The AVX2 implementation might waste up to a page of stack memory because
of a wrong alignment calculation. This will, in the worst case, increase
the stack usage of sha1_transform_avx2() alone to 5.4 kB -- way to big
for a kernel function. Even worse, it might also allocate *less* bytes
than needed if the stack pointer is already aligned bacause in that case
the 'sub %rbx, %rsp' is effectively moving the stack pointer upwards,
not downwards.
Fix those issues by changing and simplifying the alignment calculation
to use a 32 byte alignment, the alignment really needed.
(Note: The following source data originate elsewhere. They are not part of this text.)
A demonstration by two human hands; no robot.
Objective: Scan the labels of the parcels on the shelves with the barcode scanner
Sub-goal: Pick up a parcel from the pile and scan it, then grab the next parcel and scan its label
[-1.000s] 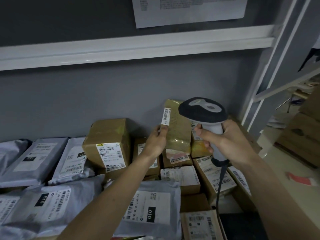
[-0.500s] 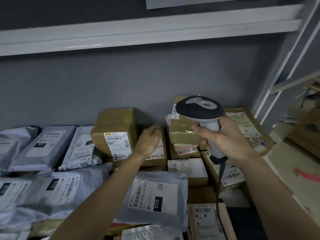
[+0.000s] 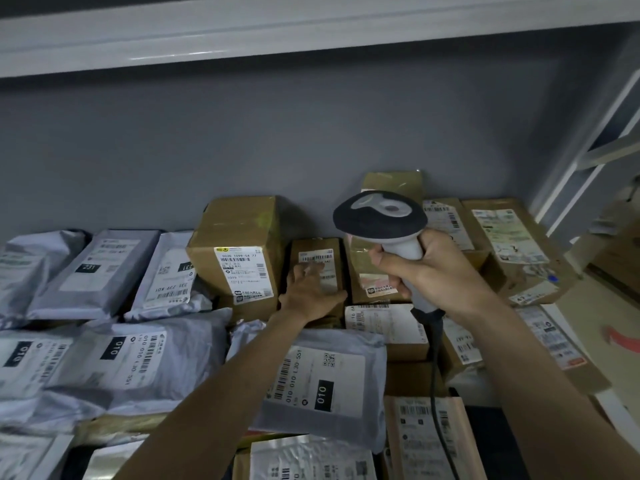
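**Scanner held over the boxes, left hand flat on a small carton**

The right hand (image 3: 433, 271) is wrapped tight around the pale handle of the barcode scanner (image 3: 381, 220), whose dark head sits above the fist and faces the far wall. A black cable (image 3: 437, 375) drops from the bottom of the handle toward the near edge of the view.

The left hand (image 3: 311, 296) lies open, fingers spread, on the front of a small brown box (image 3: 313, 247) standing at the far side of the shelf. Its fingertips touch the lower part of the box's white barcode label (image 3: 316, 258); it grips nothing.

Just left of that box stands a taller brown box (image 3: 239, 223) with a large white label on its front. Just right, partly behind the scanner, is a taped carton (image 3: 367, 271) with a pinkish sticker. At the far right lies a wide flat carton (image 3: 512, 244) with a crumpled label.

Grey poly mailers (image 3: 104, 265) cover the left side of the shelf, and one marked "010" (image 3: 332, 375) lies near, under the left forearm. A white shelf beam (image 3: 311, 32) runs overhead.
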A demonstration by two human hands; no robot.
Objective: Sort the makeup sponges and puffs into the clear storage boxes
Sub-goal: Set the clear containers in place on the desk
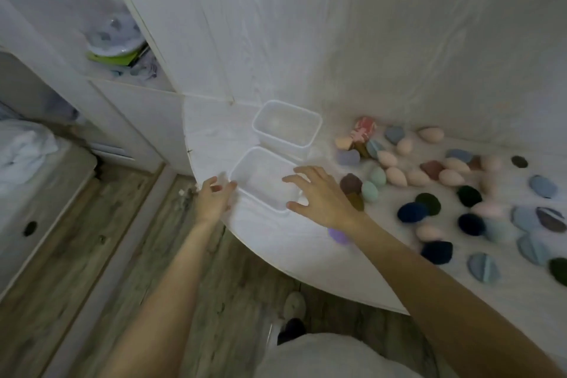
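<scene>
Two clear storage boxes stand empty on the white table [276, 242]: a near box [260, 176] and a far box [287, 124] behind it. My left hand [214, 196] is at the near box's left corner, fingers apart, touching or almost touching the rim. My right hand [319, 193] hovers spread over its right side, holding nothing. To the right lie many egg-shaped makeup sponges, such as a pink sponge [395, 176] and a green sponge [369, 190], plus round puffs, dark blue puff [412, 212] and grey-blue puff [483, 267]. A purple sponge [337, 235] peeks from under my right wrist.
The table has a curved front edge with wooden floor [92, 255] below it. A white wall [337, 40] backs the table. Shelves with cluttered items [119, 46] stand at the left. A white bed or cabinet [30, 178] is at the far left.
</scene>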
Cc: Chandramouli Narayanan <mouli@linux.intel.com>
Signed-off-by: Mathias Krause <minipli@googlemail.com>
Reviewed-by: H. Peter Anvin <hpa@linux.intel.com>
Reviewed-by: Marek Vasut <marex@denx.de>
Signed-off-by: Herbert Xu <herbert@gondor.apana.org.au>
/* Align stack */
mov %rsp, %rbx
- and $(0x1000-1), %rbx
- sub $(8+32), %rbx
- sub %rbx, %rsp
+ and $~(0x20-1), %rsp
push %rbx
sub $RESERVE_STACK, %rsp
avx2_zeroupper
add $RESERVE_STACK, %rsp
- pop %rbx
- add %rbx, %rsp
+ pop %rsp
pop %r15
pop %r14